Work item >> Please set down exactly the lines of the listing below from the line containing "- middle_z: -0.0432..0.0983" through the line containing "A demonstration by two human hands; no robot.", both lines included, leaving out all other lines.

Source material >>

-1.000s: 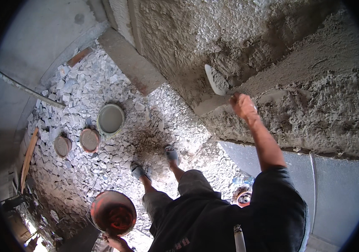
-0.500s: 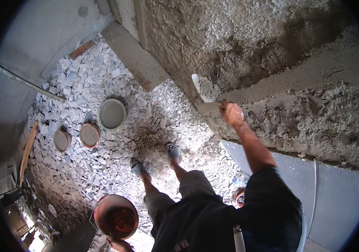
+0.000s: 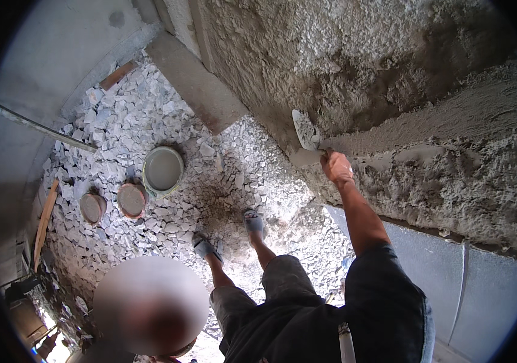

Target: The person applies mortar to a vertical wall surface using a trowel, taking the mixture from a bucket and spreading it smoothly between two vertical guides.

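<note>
My right hand [image 3: 338, 167] is closed round the handle of a trowel [image 3: 302, 128]. Grey mortar clings to the blade, which is held against or very close to the rough wall [image 3: 367, 66]. A smoother mortar band [image 3: 404, 124] runs along the wall beside the hand. At the bottom left, a bucket [image 3: 187, 349] shows only a bit of its rim, since a round blurred patch covers the rest. My left hand [image 3: 164, 359] is at that rim, mostly hidden by the blur and the picture's edge; the earlier frame shows it gripping the bucket.
Broken stones [image 3: 119, 121] cover the floor round my feet. A large tub [image 3: 163, 170] of grey mix stands left of centre, beside two smaller filled buckets, one [image 3: 132, 200] nearer it, one [image 3: 92, 208] farther. A flat slab [image 3: 198, 85] lies along the wall's foot; a wooden strip [image 3: 45, 218] lies far left.
The trowel and my right hand have shifted slightly right along the wall, and less of the blade's face shows. The bucket by my left hand is now largely covered by blur.
</note>
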`<move>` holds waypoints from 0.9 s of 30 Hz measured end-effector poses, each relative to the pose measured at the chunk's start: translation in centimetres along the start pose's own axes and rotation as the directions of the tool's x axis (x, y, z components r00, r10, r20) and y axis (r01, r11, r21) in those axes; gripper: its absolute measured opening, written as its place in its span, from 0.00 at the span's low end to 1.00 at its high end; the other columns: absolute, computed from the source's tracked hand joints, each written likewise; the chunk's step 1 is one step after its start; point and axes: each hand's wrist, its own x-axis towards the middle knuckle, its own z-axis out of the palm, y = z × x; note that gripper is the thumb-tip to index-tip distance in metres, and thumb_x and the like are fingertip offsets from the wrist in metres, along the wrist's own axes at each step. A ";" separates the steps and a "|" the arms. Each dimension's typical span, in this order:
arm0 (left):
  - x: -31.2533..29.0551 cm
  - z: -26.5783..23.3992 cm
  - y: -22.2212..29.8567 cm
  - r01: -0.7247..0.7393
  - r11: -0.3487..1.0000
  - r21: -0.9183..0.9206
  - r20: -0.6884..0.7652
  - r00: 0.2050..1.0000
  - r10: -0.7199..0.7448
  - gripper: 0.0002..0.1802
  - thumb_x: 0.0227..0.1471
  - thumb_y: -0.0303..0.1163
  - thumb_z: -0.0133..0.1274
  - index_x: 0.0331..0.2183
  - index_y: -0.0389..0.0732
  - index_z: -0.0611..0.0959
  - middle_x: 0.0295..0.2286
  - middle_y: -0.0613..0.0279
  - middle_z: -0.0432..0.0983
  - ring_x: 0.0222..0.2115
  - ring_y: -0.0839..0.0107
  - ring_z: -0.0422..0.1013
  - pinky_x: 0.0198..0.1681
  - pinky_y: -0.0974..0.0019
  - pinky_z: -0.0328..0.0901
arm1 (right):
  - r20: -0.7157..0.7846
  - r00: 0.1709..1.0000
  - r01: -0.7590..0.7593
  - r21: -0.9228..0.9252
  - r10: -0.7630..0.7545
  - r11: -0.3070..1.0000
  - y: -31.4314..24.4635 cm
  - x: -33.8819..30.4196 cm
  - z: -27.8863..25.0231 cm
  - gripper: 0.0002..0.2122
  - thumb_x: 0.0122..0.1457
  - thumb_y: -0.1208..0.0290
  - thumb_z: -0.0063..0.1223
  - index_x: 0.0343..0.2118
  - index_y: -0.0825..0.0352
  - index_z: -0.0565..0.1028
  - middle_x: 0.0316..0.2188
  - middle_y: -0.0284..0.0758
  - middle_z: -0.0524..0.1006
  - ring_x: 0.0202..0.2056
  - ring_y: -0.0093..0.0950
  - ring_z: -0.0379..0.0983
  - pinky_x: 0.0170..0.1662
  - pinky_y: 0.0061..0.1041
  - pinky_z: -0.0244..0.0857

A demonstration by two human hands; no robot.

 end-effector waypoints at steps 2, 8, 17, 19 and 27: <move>2.2 -0.2 1.6 -0.063 0.994 0.094 0.018 0.998 0.062 0.19 0.63 0.32 0.51 0.55 0.39 0.76 0.42 0.45 0.78 0.34 0.46 0.76 0.33 0.44 0.71 | -0.026 1.000 0.011 0.012 -0.011 1.000 -0.1 -0.8 -1.7 0.15 0.62 0.56 0.53 0.44 0.60 0.81 0.41 0.53 0.82 0.45 0.56 0.78 0.50 0.50 0.73; 3.2 2.1 0.9 0.040 0.998 0.045 0.048 0.998 -0.042 0.21 0.65 0.30 0.48 0.57 0.36 0.74 0.37 0.43 0.79 0.29 0.49 0.75 0.28 0.46 0.70 | -0.019 1.000 -0.011 -0.058 0.010 0.998 -0.1 -2.5 -6.4 0.15 0.61 0.57 0.56 0.45 0.58 0.81 0.40 0.51 0.82 0.46 0.54 0.78 0.51 0.49 0.73; 1.0 5.1 -2.6 -0.012 0.996 0.087 0.045 0.999 0.008 0.20 0.68 0.36 0.46 0.58 0.43 0.73 0.38 0.52 0.78 0.35 0.62 0.75 0.35 0.53 0.71 | -0.086 0.990 0.106 -0.028 -0.108 0.994 -2.6 -4.9 -12.8 0.14 0.62 0.57 0.57 0.44 0.60 0.82 0.38 0.51 0.82 0.44 0.54 0.79 0.48 0.47 0.74; 5.5 6.0 0.6 0.468 0.606 -0.643 0.128 0.846 -0.517 0.15 0.58 0.36 0.58 0.45 0.43 0.77 0.38 0.57 0.78 0.38 0.64 0.74 0.41 0.55 0.70 | -0.145 0.984 0.099 -0.031 -0.103 0.995 -1.2 -5.7 -14.6 0.14 0.61 0.58 0.57 0.43 0.61 0.81 0.37 0.51 0.82 0.43 0.54 0.79 0.47 0.47 0.74; 7.2 4.7 4.2 0.551 0.213 -0.807 0.232 0.627 -0.744 0.11 0.55 0.35 0.61 0.34 0.43 0.76 0.33 0.66 0.72 0.35 0.70 0.68 0.41 0.62 0.65 | -0.167 0.933 0.291 -0.167 -0.318 0.942 -6.4 -10.4 -22.0 0.12 0.64 0.61 0.57 0.40 0.65 0.82 0.34 0.49 0.84 0.36 0.49 0.82 0.40 0.44 0.76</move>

Written response >>
  - middle_z: -0.0432..0.0983
  - ring_x: 0.0222..0.2115
  - ring_y: -0.0839..0.0107
  - ring_z: -0.0422..0.1013
  - pinky_x: 0.0198..0.1681
  - pinky_y: -0.0974..0.0019
  - pinky_z: -0.0328..0.0901
arm1 (right):
  - r20: -0.7157..0.7846
  - r00: 0.1709..1.0000
  - r01: -0.7590..0.7593
  - r21: -0.9228..0.9252
  - r10: -0.7630..0.7545
  - r11: -0.3070..1.0000
  - y: -31.4314..24.4635 cm
  - x: -33.8819..30.4196 cm
  - z: -27.8863..25.0231 cm
  - gripper: 0.0002..0.2122
  - thumb_x: 0.0122..0.1457
  - thumb_y: -0.1208..0.0290
  - thumb_z: -0.0063..0.1223
  - index_x: 0.0343..0.2118
  - index_y: -0.0825..0.0352
  - index_z: -0.0565..0.1028
  - middle_x: 0.0316..0.2188
  - middle_y: -0.0284..0.0758
  - middle_z: -0.0524..0.1006
  - ring_x: 0.0202..0.2056
  - ring_y: -0.0093..0.0950
  - ring_z: -0.0379..0.0983
  - pinky_x: 0.0170..0.1662
  - pinky_y: 0.0061..0.1041
  - pinky_z: -0.0244..0.0857

A demonstration by two human hands; no robot.

This answer has been written out in full.